The excellent crikey site in Assange’s home country of Australia has some further intelligence on Ms. Ardin: “Assange accuser may have ceased co-operating … Anna Ardin, one of the two complainants in the rape and sexual assault case against WikiLeaks editor-in-chief Julian Assange, has left Sweden, and may have ceased actively co-operating with the Swedish prosecution service and her own lawyer, sources in Sweden told Crikey today … The move comes amid a growing campaign by leading Western feminists to question the investigation, and renewed confusion as to whether Sweden has actually issued charges against Assange. Naomi Klein, Naomi Wolf, and the European group Women Against Rape, have all made statements questioning the nature and purpose of the prosecution.”

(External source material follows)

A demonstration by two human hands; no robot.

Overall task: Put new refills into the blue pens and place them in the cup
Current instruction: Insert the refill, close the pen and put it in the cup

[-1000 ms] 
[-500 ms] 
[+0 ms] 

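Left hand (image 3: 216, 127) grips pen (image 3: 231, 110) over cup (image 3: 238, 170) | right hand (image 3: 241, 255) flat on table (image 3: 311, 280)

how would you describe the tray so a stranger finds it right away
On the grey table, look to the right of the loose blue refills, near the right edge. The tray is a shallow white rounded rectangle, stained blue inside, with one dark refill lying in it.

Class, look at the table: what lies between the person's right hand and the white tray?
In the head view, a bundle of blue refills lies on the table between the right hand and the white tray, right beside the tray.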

Finally, for continuing to follow and monitor this continuing key current issue in the global village, see “Julian Assange” on guardian.co.uk.

(I should note too that an esteemed counterweights editors colleague has pointed to the imminent release of financial system data by WikiLeaks as one potential reason for increased pressure on Julian Assange in the more recent past. It is dangerous enough to mess around with what Thomas Walkom calls the “vengeful state.” But in our kinds of societies when you start messing around with the financial establishments you are really looking for trouble, etc, etc.)

Tags: , , ,


2 comments
Leave a comment »

  1. Another good site is the world socialist web site. The social equality party will be a rising force in Australia. They have 2 stories currently about this subject. I have long been dis-enfranchised with our 2 major parties here in Australia, so this group seems to have given me some hope for the future. You can go one of two ways, bury your head in the sand, or change the way we do things.
    The s.e.p seems to want to change things. They will gather support, trust me, no matter what happens in the Assange,Wikileaks drama, the seeds have already been sown, by the reaction from America. Most countries have now got their eyes open, daily reports are making more and more noise. Another thing i have noticed, the defening silience from the music industry and sportsmen. I expect it from the media and business, but seems like the saying goes, if it does not effect me, why should i care. ? Enjoyed the read.

  2. Obviously the U.S Government threatened or payed these women to initiate such allegations, jee what are the odds that such dirt would arise on Assange than now, when the U.S is fighting so hard to incarcerate him….rape is just another motive.